WRITTEN BY: Matt Whiteley
DIRECTED BY: Joshua Michael Stern
STARRING: Ashton Kutcher, Josh Gad, Dermot Mulroney, J. K. Simmons, Lukas Haas
RATING: 2 stars
Steve Jobs is without a doubt one of the greatest minds in technology the world has ever seen. He was also, according to many people, incredibly difficult to work with and not the most socially friendly person. His story is a fascinating one and less than two years after his death, we've already got a film to chronicle his inspiring journey. Unfortunately, Jobs is not an inspiring film. It focuses on his early years but barely touches on some hugely significant aspects of his personal and professional life. The film is also very slow and fails to engage audiences, which is ironic considering the influence of the man himself.

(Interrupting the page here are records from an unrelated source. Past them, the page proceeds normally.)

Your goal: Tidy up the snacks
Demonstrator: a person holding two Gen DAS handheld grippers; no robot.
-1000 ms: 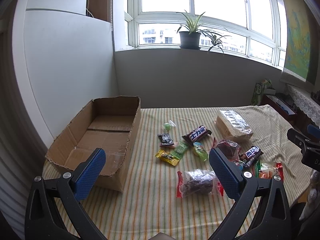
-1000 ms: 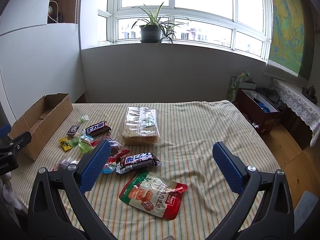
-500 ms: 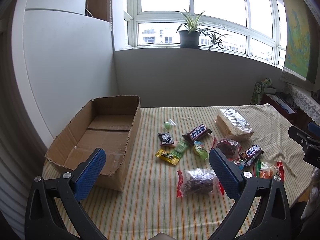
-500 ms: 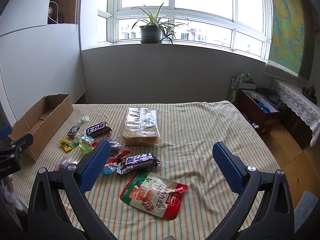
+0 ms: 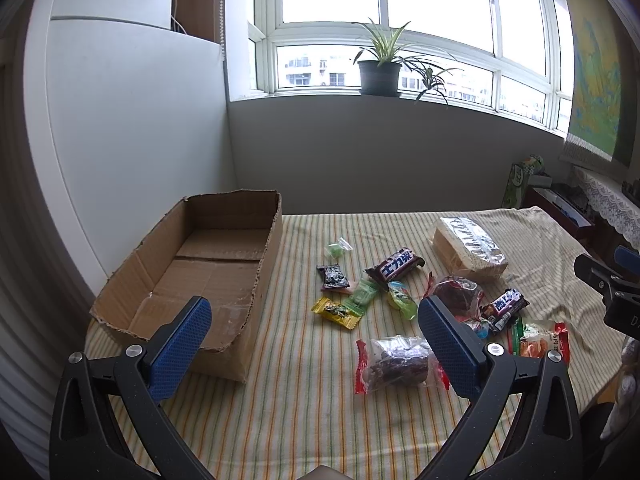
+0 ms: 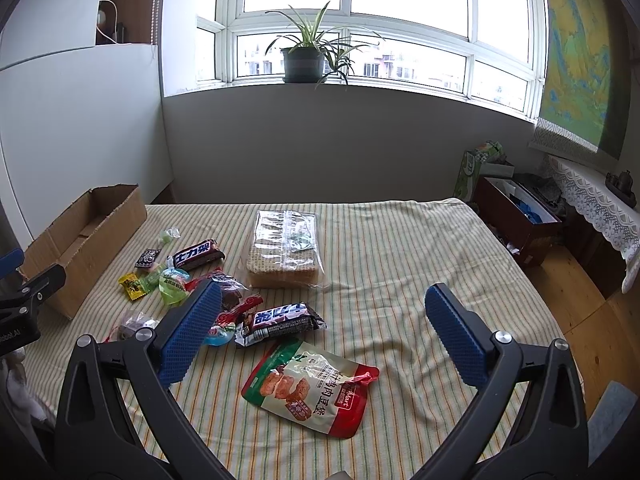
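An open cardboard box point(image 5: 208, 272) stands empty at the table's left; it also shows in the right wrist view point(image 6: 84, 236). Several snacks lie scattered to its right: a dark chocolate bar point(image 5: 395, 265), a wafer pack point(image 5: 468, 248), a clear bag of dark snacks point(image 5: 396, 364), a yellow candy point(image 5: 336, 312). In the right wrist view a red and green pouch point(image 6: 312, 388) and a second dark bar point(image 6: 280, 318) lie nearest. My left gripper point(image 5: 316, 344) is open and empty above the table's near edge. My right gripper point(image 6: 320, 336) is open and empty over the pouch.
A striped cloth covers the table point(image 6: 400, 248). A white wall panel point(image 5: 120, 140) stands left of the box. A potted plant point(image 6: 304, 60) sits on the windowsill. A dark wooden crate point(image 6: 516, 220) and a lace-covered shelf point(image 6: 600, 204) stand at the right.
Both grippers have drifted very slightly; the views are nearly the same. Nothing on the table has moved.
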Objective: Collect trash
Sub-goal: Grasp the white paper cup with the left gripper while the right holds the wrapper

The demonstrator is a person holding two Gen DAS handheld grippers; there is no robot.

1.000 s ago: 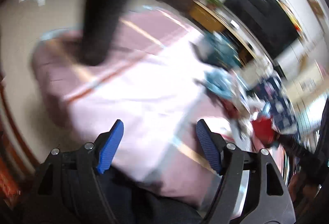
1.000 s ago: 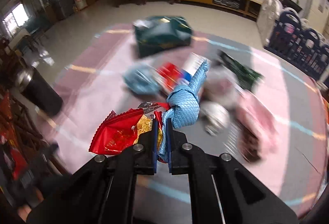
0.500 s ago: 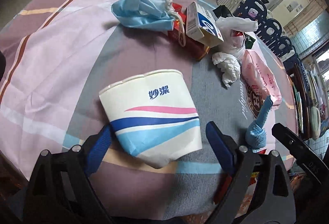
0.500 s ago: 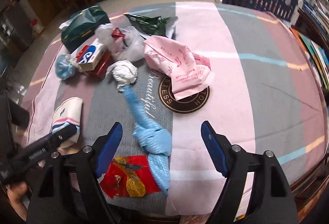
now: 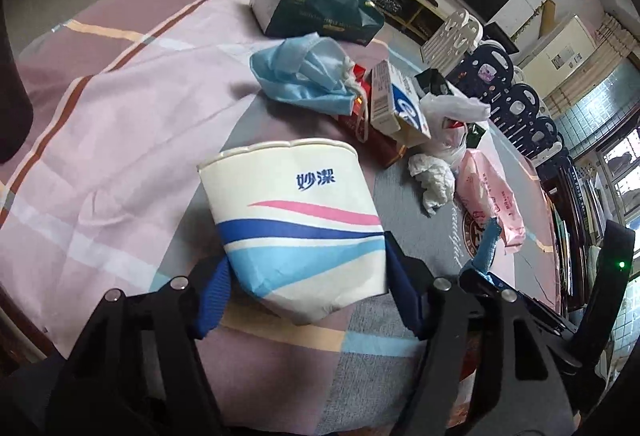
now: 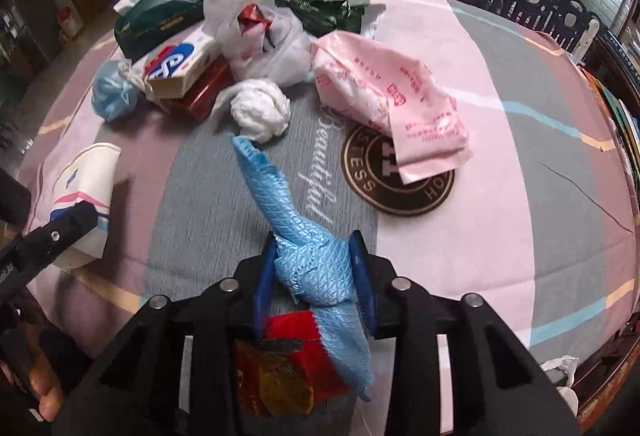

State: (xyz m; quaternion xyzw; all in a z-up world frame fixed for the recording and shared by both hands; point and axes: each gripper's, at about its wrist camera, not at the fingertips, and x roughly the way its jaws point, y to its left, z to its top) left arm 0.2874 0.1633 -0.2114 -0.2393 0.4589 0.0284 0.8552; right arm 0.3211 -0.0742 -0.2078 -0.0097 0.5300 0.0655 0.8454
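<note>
A squashed white paper cup point(image 5: 296, 220) with blue and pink stripes lies on its side on the striped tablecloth point(image 5: 120, 124). My left gripper point(image 5: 307, 260) straddles its base; its jaws are closing and both blue pads touch the cup's sides. The cup point(image 6: 86, 188) also shows at far left in the right wrist view. A knotted blue quilted cloth point(image 6: 316, 268) lies near the table's front edge, its tail pointing away. My right gripper point(image 6: 314, 256) is closing on the knot, pads against both sides. A red and gold wrapper point(image 6: 296, 332) lies under it.
Piled at the back are a blue face mask point(image 5: 304, 76), a green tissue pack point(image 5: 316, 8), a carton point(image 5: 396, 104) on a red box, a white plastic bag point(image 6: 260, 32), crumpled tissue point(image 6: 260, 108), a pink bag point(image 6: 384, 96) and a green wrapper point(image 6: 316, 8).
The left view swung from a blurred table to the cup, and its jaws narrowed onto it. The right gripper dropped the blue cloth and red wrapper, opened wide, then narrowed on the knot.
</note>
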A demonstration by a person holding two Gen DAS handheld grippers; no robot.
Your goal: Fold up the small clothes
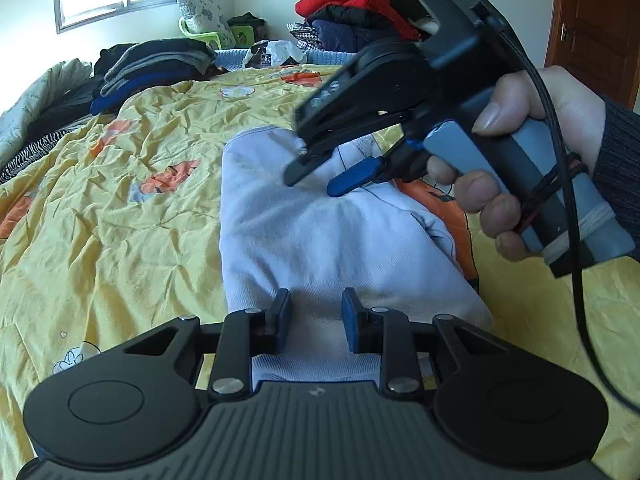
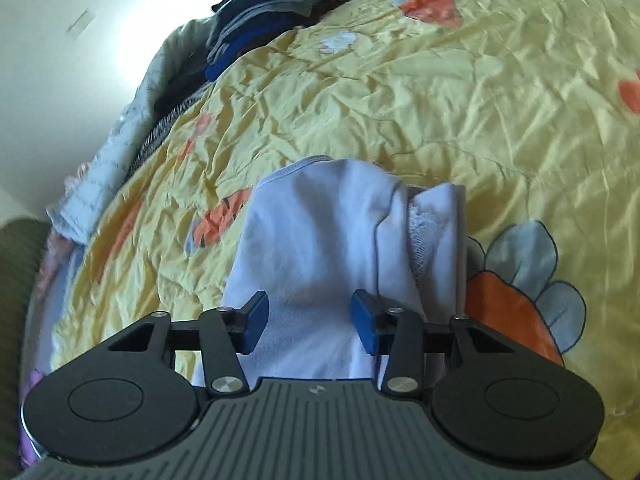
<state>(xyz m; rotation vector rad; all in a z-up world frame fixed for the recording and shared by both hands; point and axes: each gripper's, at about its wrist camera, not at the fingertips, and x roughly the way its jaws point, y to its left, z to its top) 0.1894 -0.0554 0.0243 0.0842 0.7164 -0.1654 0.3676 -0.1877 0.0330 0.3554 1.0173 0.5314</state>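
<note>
Layout on the bed. The small garment [image 1: 320,240] lies on the quilt [image 1: 120,208], folded lengthwise, its turned-over flap [image 2: 436,232] along its right side. The left gripper [image 1: 316,320] sits at the garment's near end, fingers parted. The right gripper [image 1: 320,176] hangs above the garment's far part, fingers parted. Behind, at the quilt's far left edge, lies a stack of folded clothes [image 1: 152,68]; at far right, a pile of jackets [image 1: 356,12].

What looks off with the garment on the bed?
The garment is folded unevenly: its right flap is bunched and turned back, showing the stitched inside seam. Both tongs, left and right, are open above it. Nothing looks spilled or damaged.
</note>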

The film follows Jobs' rise, fall and rise again in the technology world but stops at 2000 on the cusp of the release of the iPod, which began the real Apple revolution. While it is great to learn more about those early years, including his college drop out, it would have been equally interesting to learn about the hurdles post-2000. It also would have been helpful to learn more about his time in India, which seemed to be a huge influence on him.
Kutcher is not known as being a very good actor. There has been a lot of talk about the casting choice and whether he could pull off the role. Unfortunately, the skepticism is warranted because, while Kutcher was not terrible, he was not particularly memorable either. He seemed to be reciting lines for long speeches without showing any emotion on his face. He had the Steve Jobs walk but perhaps overdid it at times. The supporting cast was a little stronger, including Dermot Mulroney as the friend and foe Mike Markkula, Josh Gad as the funny and emotive Apple co-founder Steve Wozniak and Lukas Haas as Jobs' old friend Daniel Kottke.
If you really want to know about Steve Jobs' life, I would recommend reading about his life, rather than watching this film.